* [Instructions to follow]: A complete response lists each line of the data below that includes the word "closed".

*** Given information ***

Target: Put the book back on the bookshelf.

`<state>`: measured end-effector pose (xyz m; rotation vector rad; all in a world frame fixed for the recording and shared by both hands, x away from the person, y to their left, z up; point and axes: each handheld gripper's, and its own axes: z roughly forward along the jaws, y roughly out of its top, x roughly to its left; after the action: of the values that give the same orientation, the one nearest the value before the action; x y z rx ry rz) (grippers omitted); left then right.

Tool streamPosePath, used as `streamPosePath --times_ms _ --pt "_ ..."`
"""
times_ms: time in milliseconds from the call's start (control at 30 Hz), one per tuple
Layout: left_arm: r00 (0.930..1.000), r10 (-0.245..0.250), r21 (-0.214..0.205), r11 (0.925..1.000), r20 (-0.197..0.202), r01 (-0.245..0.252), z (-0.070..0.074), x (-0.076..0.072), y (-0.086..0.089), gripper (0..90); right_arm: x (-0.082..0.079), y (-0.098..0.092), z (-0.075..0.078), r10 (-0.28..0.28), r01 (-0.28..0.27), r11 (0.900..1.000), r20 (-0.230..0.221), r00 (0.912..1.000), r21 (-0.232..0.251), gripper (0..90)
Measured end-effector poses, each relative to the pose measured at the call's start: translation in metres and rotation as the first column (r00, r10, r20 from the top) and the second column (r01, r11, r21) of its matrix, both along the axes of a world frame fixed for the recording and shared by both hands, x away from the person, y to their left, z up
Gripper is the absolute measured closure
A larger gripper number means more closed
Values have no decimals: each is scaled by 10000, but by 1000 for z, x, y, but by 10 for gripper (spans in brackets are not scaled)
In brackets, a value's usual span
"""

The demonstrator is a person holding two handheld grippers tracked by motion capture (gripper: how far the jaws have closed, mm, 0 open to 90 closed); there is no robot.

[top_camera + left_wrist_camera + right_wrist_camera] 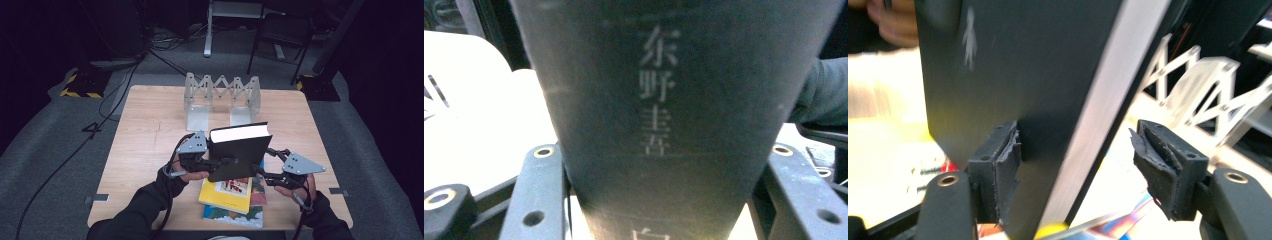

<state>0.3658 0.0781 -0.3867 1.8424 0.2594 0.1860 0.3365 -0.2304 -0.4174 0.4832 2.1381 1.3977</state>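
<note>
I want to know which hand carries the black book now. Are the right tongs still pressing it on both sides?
Apart on one side. In the right gripper view the right tongs straddle the black book; one pad meets the cover, the other stands off with a gap.

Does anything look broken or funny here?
Yes. On the right gripper the grey rubber pads look torn and ragged at their edges. Its jaws stand apart around the black book, and one pad is clear of it. The book leans tilted above the picture books.

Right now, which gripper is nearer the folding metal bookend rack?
Left. The left gripper clamps the black book almost straight before the rack; the right gripper sits slightly nearer the person.
</note>
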Motion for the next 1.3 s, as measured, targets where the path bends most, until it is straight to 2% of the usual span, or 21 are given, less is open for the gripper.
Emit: streamPosePath --times_ms 100,200,500,733,900,1067,1167,1300 --pt "9996 52 -39 10000 273 -51 3 -4 -1 486 1 4 -7 272 -279 9994 -352 9990 -188 406" --pt "9993 97 -148 9998 359 -92 4 -5 -2 486 -2 8 -10 203 -208 9995 -204 9996 -242 409" --pt "9989 195 -446 9989 436 -175 8 -5 -3 479 -2 7 -12 247 -248 9997 -294 9993 -24 445" --pt "9980 391 -601 9975 487 -362 16 -6 -7 469 -2 7 -12 242 -242 9997 -336 9991 19 438" --pt "9981 365 -773 9965 499 -326 19 -5 -8 467 -2 7 -12 239 -238 9997 -344 9991 26 437" --pt "9976 280 -737 9970 641 -233 23 -7 -8 479 -2 7 -12 248 -249 9997 -349 9991 -20 423" --pt "9970 316 -574 9980 705 -276 24 -11 -9 493 -1 4 -12 142 -150 9998 -498 9987 -146 376" --pt "9971 440 -632 9972 624 -401 24 -11 -8 499 0 -10 -13 -241 217 9991 -670 9975 -360 341"
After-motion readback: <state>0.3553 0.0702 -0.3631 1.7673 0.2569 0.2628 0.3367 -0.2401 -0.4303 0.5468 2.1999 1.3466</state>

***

* [Solution to this problem]:
A larger gripper number means more closed
The demonstrator is a person holding two handheld grippers tracked by motion capture (gripper: how far the jaws have closed, mm, 0 open to 90 closed); there is no robot.

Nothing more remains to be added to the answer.